From AP: "A career official in the White House security office says dozens of people in President Donald Trump's administration were granted security clearances despite 'disqualifying issues' in their backgrounds, such as concerns about foreign influence, drug use and criminal conduct. Tricia Newbold, an 18-year government employee who oversees the issuance of clearances for some senior White House aides, says she compiled a list of at least 25 officials who were initially denied security clearances last year because of their backgrounds. But she says senior Trump aides overturned those decisions, moves that she said weren't made 'in the best interest of national security.'"

6

Chateau Jam

"Warrant in hand, the agents searched the French chateau-style mansion for financial records and other evidence to nail Tobin, the suspected ringleader of a stock scam that defrauded investors of millions of dollars. The raid imploded Tobin's very comfortable life. Faced with the prospect of years in prison and a seven-figure fine, the businessman flew to Boston to meet with the federal prosecutors handling the case. He was looking for mercy." And it turns out he had something to offer in exchange for that mercy. LA Times: The bizarre story of the L.A. dad who exposed the college admissions scandal.

7

Indy Hits

"It's the fate that meets the man who made the choices he made. You don't testify against the mob in federal court and live to tell about it. Especially when your father's the defendant. 'I know the statement my dad made. He said he'd kill me.'" Zak Keefer in the Indy Star: The Mobster in Our Midst. "John Franzese Jr. helped send his father, notorious Colombo family mobster Sonny Franzese, to prison. Then he turned up in Indianapolis."

+ The NYT's Michael Schwirtz on the normalization of Russia's targeted executions. Russia Ordered a Killing That Made No Sense. Then the Assassin Started Talking. "For the intelligence services, as bad as this sounds, murdering people is just part of the work flow ... They go to work, it's their job. You have a work flow, you write articles. They have a workflow, they murder people."

8

Hood Samaritan

"He once gave a pair of shoes to every student at an elementary school in Hyde Park, where he owned a burger joint, a fish market and a barbershop. He helped fund upgrades to the campus playground and offered jobs to his struggling neighbors. If someone lost a loved one to gun violence, he would sometimes chip in for the funeral.

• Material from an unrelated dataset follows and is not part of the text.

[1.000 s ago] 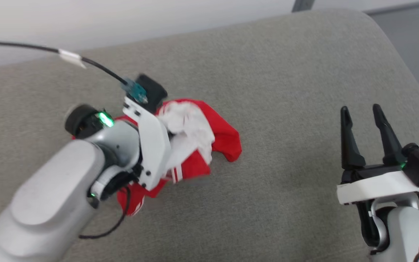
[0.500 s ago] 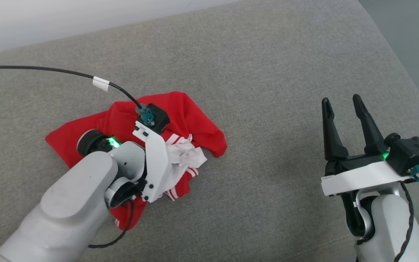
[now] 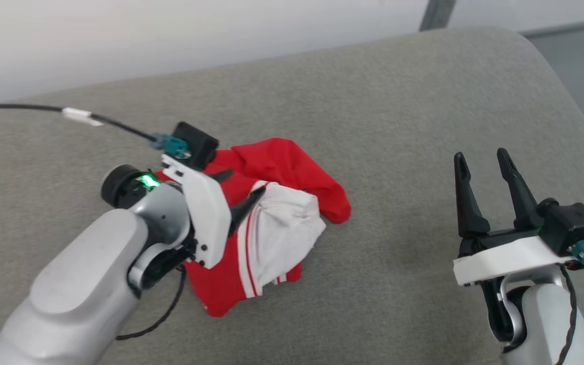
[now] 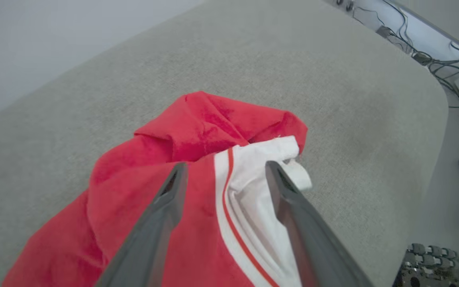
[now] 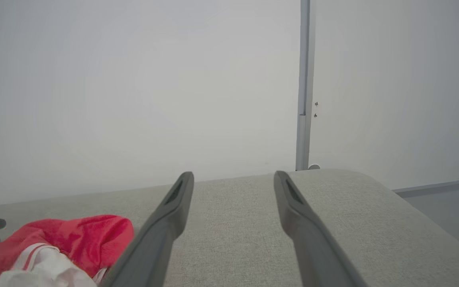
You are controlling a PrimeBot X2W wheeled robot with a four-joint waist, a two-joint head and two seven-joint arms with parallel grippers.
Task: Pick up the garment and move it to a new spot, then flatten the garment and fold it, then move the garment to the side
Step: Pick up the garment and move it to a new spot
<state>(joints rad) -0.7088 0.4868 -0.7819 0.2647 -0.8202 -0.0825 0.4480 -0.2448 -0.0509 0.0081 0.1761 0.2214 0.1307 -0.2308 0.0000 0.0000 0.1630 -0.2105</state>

Those roles reversed Sunday afternoon when the Grammy-nominated rapper was gunned down outside one of his shops, the Marathon Clothing store, in the same neighborhood where he was known as much for his civic work as he was for his hip-hop music." Nipsey Hussle gunned down in a South L.A. he helped build up. ‘It's a sad day in L.A.'

+ "I'll remember the beauty that he saw in our community. And the beauty that he was." Celebrities Remember Rapper Nipsey Hussle.

9

Storm Trooper

"At 49, Morgerman has survived the inner cores of nearly 50 hurricanes—by choice. He is one of a small cadre of men (they're all men) who chase giant tropical storms around the world: wherever residents are trying to evacuate, Morgerman is usually on an inbound flight." Outside: Inside the Mind of a Hurricane Chaser.

10

Bottom of the News

Elon Musk released a rap song. A comedian is leading the Ukraine presidential elections. Listening to Skrillex can keep mosquitoes away. Here are ten stories that seem like April Fools' Day pranks, but aren't. (Pretty much every political story over the past two years could be on this list...)

+ Here's a list of some of the "real" April Fools' pranks, though none of them are as weird as the real stories above.

+ April Fools' Day should have been officially canceled in 1985 when George Plimpton set a standard that will never be matched. The Curious Case Of Sidd Finch. (The first letters in each word provides a key hint: "He's a pitcher, part yogi and part recluse. Impressively liberated from our opulent life-style, Sidd's deciding about yoga.")

+ Donald Trump has celebrated April Fools' Day 9,451 times since becoming president. (And that doesn't include his time on the golf course.)